START ENTRIES SHOWN
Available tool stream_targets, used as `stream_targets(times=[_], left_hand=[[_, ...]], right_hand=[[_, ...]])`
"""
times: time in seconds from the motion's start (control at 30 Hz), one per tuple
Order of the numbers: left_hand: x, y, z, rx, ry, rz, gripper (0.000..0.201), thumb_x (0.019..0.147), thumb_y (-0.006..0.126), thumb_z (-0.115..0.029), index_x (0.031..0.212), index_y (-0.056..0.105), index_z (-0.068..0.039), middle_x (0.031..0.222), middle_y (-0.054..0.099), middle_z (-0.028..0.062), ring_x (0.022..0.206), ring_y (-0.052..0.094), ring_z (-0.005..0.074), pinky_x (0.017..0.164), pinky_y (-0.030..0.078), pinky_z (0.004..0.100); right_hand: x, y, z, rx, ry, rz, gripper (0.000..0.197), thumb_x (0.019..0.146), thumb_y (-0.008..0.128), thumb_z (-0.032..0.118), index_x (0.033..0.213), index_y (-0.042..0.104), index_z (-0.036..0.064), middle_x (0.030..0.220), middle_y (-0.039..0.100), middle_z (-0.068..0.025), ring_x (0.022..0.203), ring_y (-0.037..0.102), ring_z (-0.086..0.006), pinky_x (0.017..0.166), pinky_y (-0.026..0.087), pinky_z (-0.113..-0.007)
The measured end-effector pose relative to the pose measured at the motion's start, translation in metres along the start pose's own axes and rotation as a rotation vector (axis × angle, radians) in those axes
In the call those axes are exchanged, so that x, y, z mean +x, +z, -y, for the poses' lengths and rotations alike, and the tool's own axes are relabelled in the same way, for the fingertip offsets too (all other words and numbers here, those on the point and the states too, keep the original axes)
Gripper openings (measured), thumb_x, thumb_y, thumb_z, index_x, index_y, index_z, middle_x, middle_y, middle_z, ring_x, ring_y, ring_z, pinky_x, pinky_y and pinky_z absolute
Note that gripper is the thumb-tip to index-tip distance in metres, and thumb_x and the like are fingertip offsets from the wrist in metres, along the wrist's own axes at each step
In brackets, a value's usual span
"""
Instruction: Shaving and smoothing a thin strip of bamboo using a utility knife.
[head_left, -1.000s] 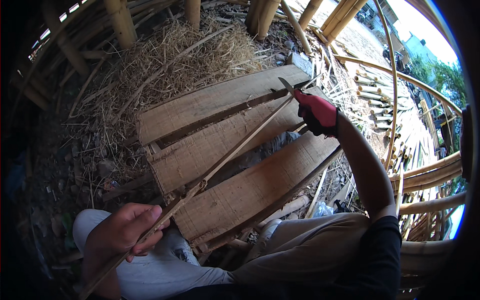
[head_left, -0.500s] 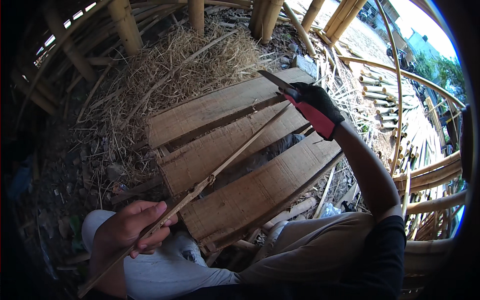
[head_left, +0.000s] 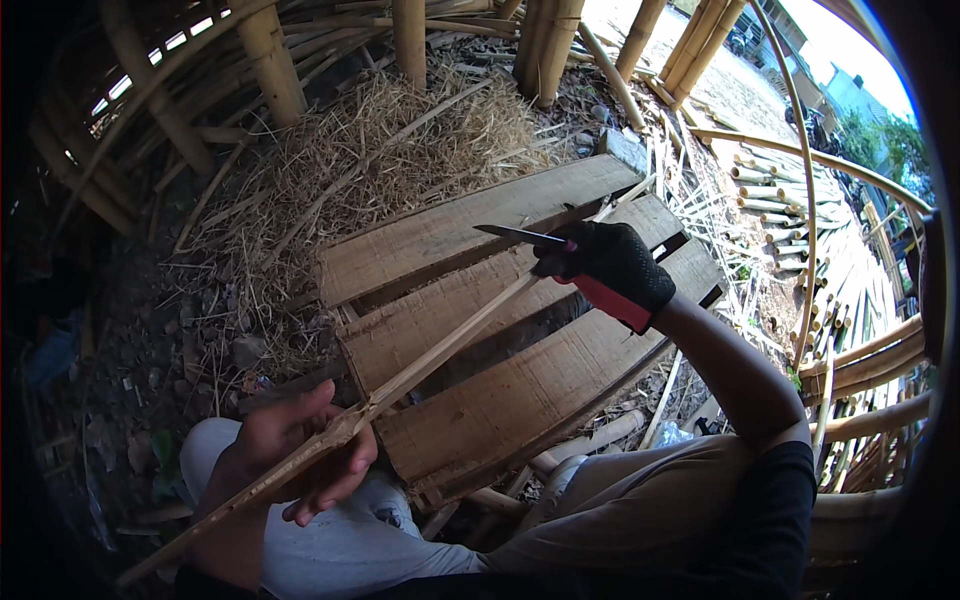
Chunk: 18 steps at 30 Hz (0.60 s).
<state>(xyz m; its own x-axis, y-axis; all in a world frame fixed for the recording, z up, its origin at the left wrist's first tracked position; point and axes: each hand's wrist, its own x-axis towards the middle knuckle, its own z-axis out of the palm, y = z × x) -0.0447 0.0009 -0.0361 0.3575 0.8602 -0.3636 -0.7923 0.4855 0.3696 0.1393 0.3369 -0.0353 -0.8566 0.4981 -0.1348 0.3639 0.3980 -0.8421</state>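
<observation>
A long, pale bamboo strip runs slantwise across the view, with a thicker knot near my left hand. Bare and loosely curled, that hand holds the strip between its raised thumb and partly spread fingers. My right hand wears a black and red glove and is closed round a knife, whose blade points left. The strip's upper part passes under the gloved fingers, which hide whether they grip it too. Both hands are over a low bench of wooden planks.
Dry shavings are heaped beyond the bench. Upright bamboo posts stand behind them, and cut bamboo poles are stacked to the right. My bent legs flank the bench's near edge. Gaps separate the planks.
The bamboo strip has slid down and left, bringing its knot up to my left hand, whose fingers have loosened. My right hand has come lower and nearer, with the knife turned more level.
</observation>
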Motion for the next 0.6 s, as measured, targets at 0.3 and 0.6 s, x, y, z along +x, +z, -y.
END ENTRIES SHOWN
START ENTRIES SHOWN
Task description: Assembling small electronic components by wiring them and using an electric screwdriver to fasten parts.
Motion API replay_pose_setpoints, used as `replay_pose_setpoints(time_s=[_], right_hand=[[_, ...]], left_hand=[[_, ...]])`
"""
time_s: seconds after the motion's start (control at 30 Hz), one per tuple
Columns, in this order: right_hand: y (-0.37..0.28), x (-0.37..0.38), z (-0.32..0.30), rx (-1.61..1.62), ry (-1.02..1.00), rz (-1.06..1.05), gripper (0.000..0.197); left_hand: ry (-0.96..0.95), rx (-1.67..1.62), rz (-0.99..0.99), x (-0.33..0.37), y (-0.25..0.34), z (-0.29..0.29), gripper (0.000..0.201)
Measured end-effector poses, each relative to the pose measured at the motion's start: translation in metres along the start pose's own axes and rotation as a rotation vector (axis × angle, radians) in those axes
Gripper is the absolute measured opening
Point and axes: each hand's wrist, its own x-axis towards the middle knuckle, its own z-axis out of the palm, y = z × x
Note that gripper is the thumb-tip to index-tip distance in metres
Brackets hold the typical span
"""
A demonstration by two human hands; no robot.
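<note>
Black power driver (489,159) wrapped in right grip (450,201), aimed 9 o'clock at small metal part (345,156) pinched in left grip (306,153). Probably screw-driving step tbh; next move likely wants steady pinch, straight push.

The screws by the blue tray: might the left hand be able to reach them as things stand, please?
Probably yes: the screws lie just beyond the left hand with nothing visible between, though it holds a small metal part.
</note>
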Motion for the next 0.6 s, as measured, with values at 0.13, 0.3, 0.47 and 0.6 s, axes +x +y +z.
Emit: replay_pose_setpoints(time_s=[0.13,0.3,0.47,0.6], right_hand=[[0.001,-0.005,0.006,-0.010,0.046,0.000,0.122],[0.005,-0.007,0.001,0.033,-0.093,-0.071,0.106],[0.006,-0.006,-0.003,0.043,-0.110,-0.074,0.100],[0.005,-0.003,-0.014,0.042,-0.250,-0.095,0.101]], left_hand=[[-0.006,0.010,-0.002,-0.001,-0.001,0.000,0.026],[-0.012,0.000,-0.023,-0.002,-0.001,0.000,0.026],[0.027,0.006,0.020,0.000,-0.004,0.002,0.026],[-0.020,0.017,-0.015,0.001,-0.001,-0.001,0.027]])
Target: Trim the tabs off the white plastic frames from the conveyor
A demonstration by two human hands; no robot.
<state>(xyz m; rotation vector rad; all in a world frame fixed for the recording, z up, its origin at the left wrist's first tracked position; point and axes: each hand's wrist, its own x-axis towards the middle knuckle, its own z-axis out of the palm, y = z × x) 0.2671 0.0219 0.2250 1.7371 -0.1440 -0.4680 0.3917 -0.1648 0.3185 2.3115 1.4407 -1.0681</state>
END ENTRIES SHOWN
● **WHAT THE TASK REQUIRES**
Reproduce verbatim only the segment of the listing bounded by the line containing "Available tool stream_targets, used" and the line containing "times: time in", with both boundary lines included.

● **EXERCISE RESULT**
Available tool stream_targets, used as `stream_targets(times=[_], left_hand=[[_, ...]], right_hand=[[_, ...]])`
"""
times: time in seconds from the motion's start (control at 30 Hz), one per tuple

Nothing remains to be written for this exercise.